Zwei Bücher, eine Debatte: Die Historiker Timothy Snyder und Ian Kershaw sprechen über den organisierten Massenmord und den Widerstand gegen die totalitären Regimes des 20. Jahrhunderts.

          Herr Snyder, woran arbeiten Sie nach Ihrem Bestseller „Bloodlands?“

          TIMOTHY SNYDER: Ich schreibe ein kurzes Buch über den Holocaust, weil ich während der Diskussionen der letzten beiden Jahre nach der Veröffentlichung von „Bloodlands“ immer wieder gefragt wurde, wie es zum Holocaust kommen konnte. „Bloodlands“ handelt ja von der größeren Katastrophe, von der der Holocaust nur ein Teil ist. Jetzt möchte ich Antworten auf die Fragen geben: Welche Rolle haben die Wirtschaft, die Kollaboration, der Antisemitismus gespielt? Dank der unglaublichen Leistungen deutscher Historiker haben wir eine sehr viel reichere Faktenlage als früher, und die möchte ich nun auswerten. Außerdem arbeite ich an großen Geschichte Osteuropas in den vergangenen tausend Jahren.
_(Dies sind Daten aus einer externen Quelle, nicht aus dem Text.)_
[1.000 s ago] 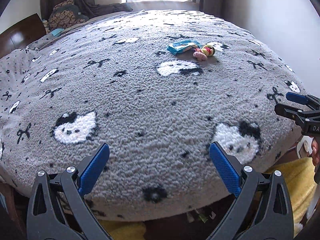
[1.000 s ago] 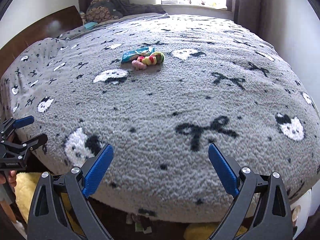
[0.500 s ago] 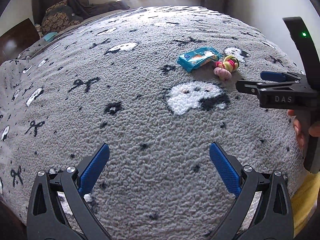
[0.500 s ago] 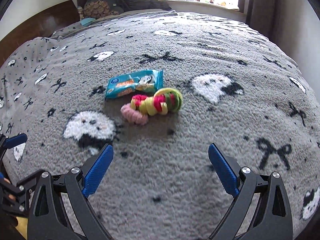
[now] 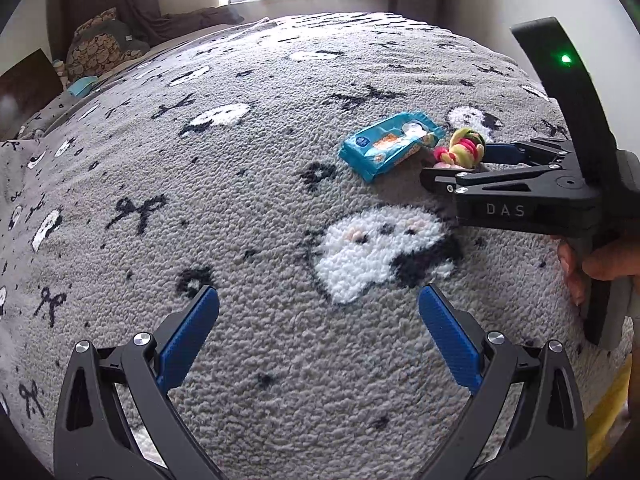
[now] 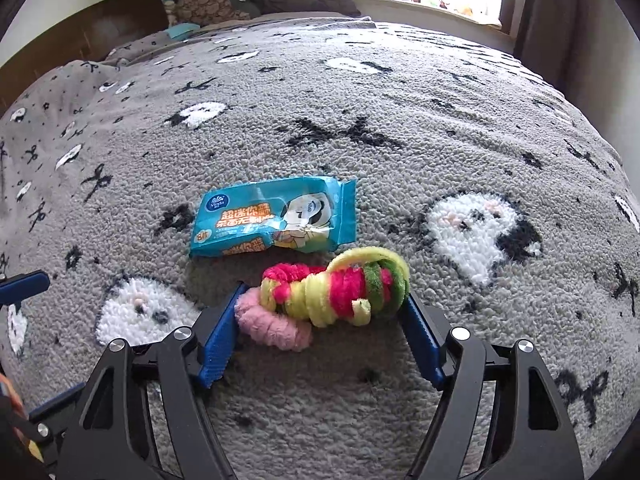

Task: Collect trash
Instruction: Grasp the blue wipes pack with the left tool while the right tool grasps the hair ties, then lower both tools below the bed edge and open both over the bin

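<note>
Right gripper point(image 6: 322, 320): jaws wide, straddling the fuzzy pipe-cleaner bundle point(image 6: 332, 294) on the grey blanket point(image 6: 360, 92); left pad touches its pink end, right pad sits just beside the green end. Blue wet-wipe packet point(image 6: 276, 218) lies at 11 o'clock of the bundle, just beside it. Left gripper point(image 5: 320, 326): jaws wide, empty, over the blanket, packet point(image 5: 390, 144) at its 1 o'clock.
</note>
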`<state>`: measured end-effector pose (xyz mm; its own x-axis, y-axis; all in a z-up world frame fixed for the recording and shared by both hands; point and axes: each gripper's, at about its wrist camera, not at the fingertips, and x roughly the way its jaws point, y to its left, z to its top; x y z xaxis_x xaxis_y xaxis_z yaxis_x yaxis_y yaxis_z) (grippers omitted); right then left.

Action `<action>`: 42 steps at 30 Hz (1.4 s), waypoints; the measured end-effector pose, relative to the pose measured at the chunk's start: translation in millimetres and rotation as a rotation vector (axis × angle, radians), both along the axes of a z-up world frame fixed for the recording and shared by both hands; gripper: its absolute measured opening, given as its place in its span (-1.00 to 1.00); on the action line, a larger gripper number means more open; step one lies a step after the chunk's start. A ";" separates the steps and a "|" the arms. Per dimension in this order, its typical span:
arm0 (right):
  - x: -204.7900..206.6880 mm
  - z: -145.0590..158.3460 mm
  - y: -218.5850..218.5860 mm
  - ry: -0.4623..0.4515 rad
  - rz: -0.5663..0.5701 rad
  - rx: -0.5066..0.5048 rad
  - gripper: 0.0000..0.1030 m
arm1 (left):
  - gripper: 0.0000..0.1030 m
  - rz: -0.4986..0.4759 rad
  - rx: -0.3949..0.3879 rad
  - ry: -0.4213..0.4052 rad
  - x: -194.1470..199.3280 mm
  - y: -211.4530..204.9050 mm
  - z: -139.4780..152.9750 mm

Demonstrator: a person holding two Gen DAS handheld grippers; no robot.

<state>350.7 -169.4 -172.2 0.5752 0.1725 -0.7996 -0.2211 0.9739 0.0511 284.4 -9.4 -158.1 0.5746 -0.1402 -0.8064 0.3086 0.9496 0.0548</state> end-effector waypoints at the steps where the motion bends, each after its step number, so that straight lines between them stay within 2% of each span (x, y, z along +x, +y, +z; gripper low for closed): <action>1: 0.9 0.3 -1.2 -0.005 -0.002 -0.003 0.42 | 0.84 -0.003 -0.004 -0.002 4.5 -3.4 0.5; 7: -6.4 19.0 -44.7 -0.037 -0.086 0.005 0.42 | 0.84 -0.036 -0.024 0.003 41.0 -32.3 -0.3; 13: -10.0 23.2 -76.7 -0.008 -0.056 0.053 0.42 | 0.83 -0.122 -0.020 -0.004 80.5 -68.3 -8.2; 16: -13.4 23.1 -86.6 -0.007 -0.049 0.054 0.42 | 0.73 -0.122 -0.018 0.013 102.6 -78.6 -15.4; 18: -15.0 22.4 -88.6 -0.009 -0.048 0.049 0.42 | 0.64 -0.122 -0.045 0.040 116.0 -82.5 -20.6; 20: -14.8 20.3 -91.1 -0.009 -0.055 0.042 0.43 | 0.41 -0.113 -0.054 0.048 122.6 -84.9 -23.7; 21: -14.5 18.7 -92.4 -0.008 -0.060 0.041 0.43 | 0.33 -0.121 -0.048 0.041 122.4 -87.6 -23.7; 22: -14.0 17.2 -93.0 -0.005 -0.065 0.037 0.43 | 0.12 -0.129 -0.043 0.035 120.8 -89.8 -22.7; 23: -14.8 16.4 -92.6 -0.005 -0.068 0.033 0.43 | 0.00 -0.139 -0.043 0.032 118.6 -92.0 -21.2; 26: -17.4 14.3 -93.6 -0.005 -0.078 0.022 0.43 | -0.16 -0.143 -0.018 0.026 108.9 -96.3 -17.5; 33: -42.3 25.4 -93.4 -0.034 -0.084 0.002 0.42 | -0.23 -0.132 -0.035 0.027 71.5 -86.2 1.0; 42: -98.1 72.0 -88.1 -0.113 -0.080 -0.001 0.42 | -0.23 -0.131 -0.043 -0.098 -1.2 -74.0 74.3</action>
<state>252.6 -257.5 -100.2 0.6733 0.1220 -0.7293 -0.1470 0.9887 0.0297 283.2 -83.4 -83.8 0.6249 -0.2522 -0.7389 0.4247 0.9039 0.0506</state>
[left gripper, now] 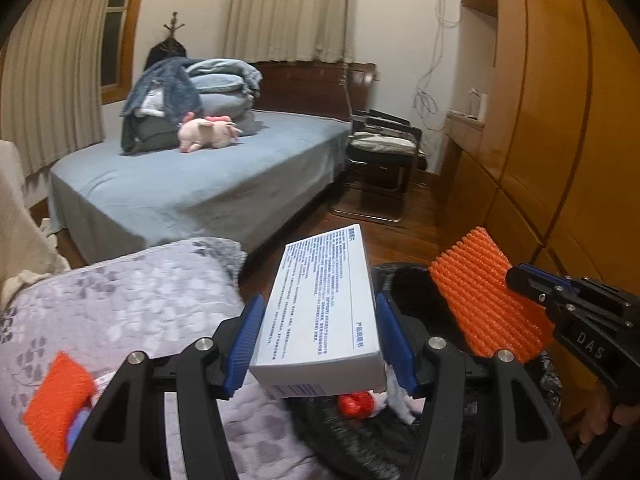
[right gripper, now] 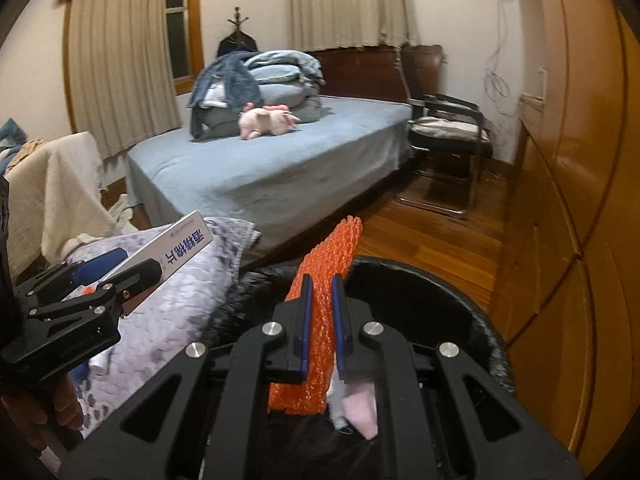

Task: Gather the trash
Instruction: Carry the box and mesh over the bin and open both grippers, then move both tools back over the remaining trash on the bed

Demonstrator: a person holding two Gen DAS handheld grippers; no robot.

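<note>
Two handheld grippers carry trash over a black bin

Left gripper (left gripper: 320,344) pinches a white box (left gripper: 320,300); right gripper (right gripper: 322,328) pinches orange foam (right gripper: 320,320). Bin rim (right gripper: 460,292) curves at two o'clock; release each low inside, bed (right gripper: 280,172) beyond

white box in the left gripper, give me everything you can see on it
The white box is a flat, oblong carton, cardboard by its look. Its broad face carries dense small print, one narrow side blue Chinese characters, the near end a barcode. It looks closed and undented. The left gripper is shut on its long sides near the end closest to the camera; the rest juts forward, tilted up, over the edge of the grey patterned blanket beside the black bin.
</note>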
          IAN KERSHAW: Mein nächstes Buch wird mich von der deutschen Geschichte ein wenig wegführen, ich plane eine Geschichte Europas im zwanzigsten Jahrhundert. Die letzten beiden Bücher waren harte Archivrecherche, da ist es nun verlockend, impressionistisch an einem großen Panorama zu arbeiten.

          In „Bloodlands“ beklagen Sie, dass der Holocaust übertheoretisiert werde.

          SNYDER: Ich bin nicht gegen Theorie, wir haben ein ganzes Gebäude davon, von Hannah Arendt bis Zygmunt Bauman. Aber wir müssen begreifen, was der Holocaust wirklich war - was Menschen Menschen angetan haben und wann und wo sich das zutrug, in einer Zeit, die wir nicht erlebt haben. Hannah Arendt verließ Europa in dem Augenblick, als der Holocaust begann. Ihre Vorstellung davon beruhte stark auf ihrem Bild von einem zentralistischen deutschen Staat, aber das trifft eben nur für einen kleinen Teil dessen zu, was wirklich geschah.

          Wie kann es sein, dass siebzig Jahre nach den Verbrechen immer noch neue Fakten auftauchen?

          SNYDER: Es kommt immer darauf an, welche Frage Sie stellen. Ich habe mich gefragt, warum wurden vierzehn Millionen in einem bestimmten Gebiet zu einer bestimmten Zeit ermordet - das ist etwas anderes, als nur nach dem Judenmord zu fragen. Historisch bin ich ohnehin davon überzeigt, dass wir die ersten sechzig Jahre sowieso nie etwas verstehen. Alle Beteiligten müssen tot und alle Quellen zugänglich sein, und dann brauchen wir immer noch viel Zeit, um alles zu durchdenken. Die Quellen zu meinem Buch kamen sehr oft aus Osteuropa - und das war nicht zugänglich vor dem Fall des Eisernen Vorhangs. Erst seit Europa vereinigt ist, ist ein solches Buch überhaupt möglich geworden.

          KERSHAW: Die Materiallage hat sich massiv ausgeweitet. Das ist kein Einzelfall: Wir sind jetzt dabei, den spanischen Bürgerkrieg neu zu bewerten, weil neue Dokumente aufgetaucht sind - bald vierzig Jahre nach dem Tod von Franco.

          War es schwierig, Zugang zu den osteuropäischen Archiven zu bekommen?

          SNYDER: Das ist ein gern genommener Mythos, dass die dortigen Archive undurchlässig seien. Was wirklich hart ist, ist, die Sprachen zu lernen. Wenn Sie erst einmal die Sprache können und drei Tage hintereinander erscheinen, denkt der Archivar, dass Sie seriös arbeiten, und zeigt ebenfalls guten Willen. Die Kommunisten waren sehr gut darin, Berichte aufzubewahren - vor allem, wenn es um Massenmord ging. Die Deutschen benutzten häufig euphemistischen Wortschatz, gaben über Radio Befehle, die nicht erhalten sind, sie verbrannten viele Dokumente oder diese fielen dem Bombenkrieg zum Opfer.